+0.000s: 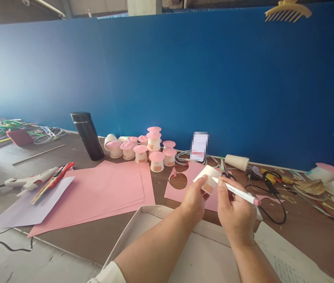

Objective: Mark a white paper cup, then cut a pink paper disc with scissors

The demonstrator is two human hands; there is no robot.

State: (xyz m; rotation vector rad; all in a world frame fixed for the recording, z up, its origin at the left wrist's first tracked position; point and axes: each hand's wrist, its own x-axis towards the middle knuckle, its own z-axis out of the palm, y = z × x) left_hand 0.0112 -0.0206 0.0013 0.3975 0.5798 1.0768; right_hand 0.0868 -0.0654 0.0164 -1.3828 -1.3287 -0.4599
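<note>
A small white paper cup (pixel 210 173) with a brownish-pink patch on its side is gripped tilted in my left hand (pixel 195 198). My right hand (pixel 237 210) is closed around a white marker (pixel 239 191) with a pink end. The marker's tip points at the cup's side; whether it touches, I cannot tell. Both hands are above the near edge of a shallow open box (pixel 122 232). Beneath the cup lies pink paper (pixel 174 193) with a round hole cut out. Farther back stand several paper-cup houses (pixel 156 161) with pink roofs and drawn windows.
Pink sheets (pixel 111 188) lie left, beside a lilac sheet (pixel 31 214) with a utility knife (pixel 55 179) and a glue gun (pixel 28 181). A black flask (pixel 87 135) stands behind. Stacked cups (pixel 237 162), cables (pixel 273 200) and a phone-like object (pixel 199 146) are near the blue partition (pixel 167 78).
</note>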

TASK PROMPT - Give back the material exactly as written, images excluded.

TASK ANSWER -
+0.000s: 

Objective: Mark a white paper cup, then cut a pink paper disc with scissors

The demonstrator is two human hands; there is no robot.

State: (xyz m; rotation vector rad; all in a world frame fixed for the recording, z up, its origin at the left wrist's first tracked position; point and axes: each hand's wrist, its own x-axis towards the middle knuckle, its own z-axis out of the palm, y = z × x) left_hand 0.0112 -0.0206 0.0013 0.3975 0.5798 1.0768; right_hand 0.0868 -0.0654 0.0164 -1.3828 -1.3287 -0.4599
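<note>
A small white paper cup (pixel 210 173) with a brownish-pink patch on its side is gripped tilted in my left hand (pixel 195 198). My right hand (pixel 237 210) is closed around a white marker (pixel 239 191) with a pink end. The marker's tip points at the cup's side; whether it touches, I cannot tell. Both hands are above the near edge of a shallow open box (pixel 122 232). Beneath the cup lies pink paper (pixel 174 193) with a round hole cut out. Farther back stand several paper-cup houses (pixel 156 161) with pink roofs and drawn windows.
Pink sheets (pixel 111 188) lie left, beside a lilac sheet (pixel 31 214) with a utility knife (pixel 55 179) and a glue gun (pixel 28 181). A black flask (pixel 87 135) stands behind. Stacked cups (pixel 237 162), cables (pixel 273 200) and a phone-like object (pixel 199 146) are near the blue partition (pixel 167 78).
</note>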

That finishes the exercise.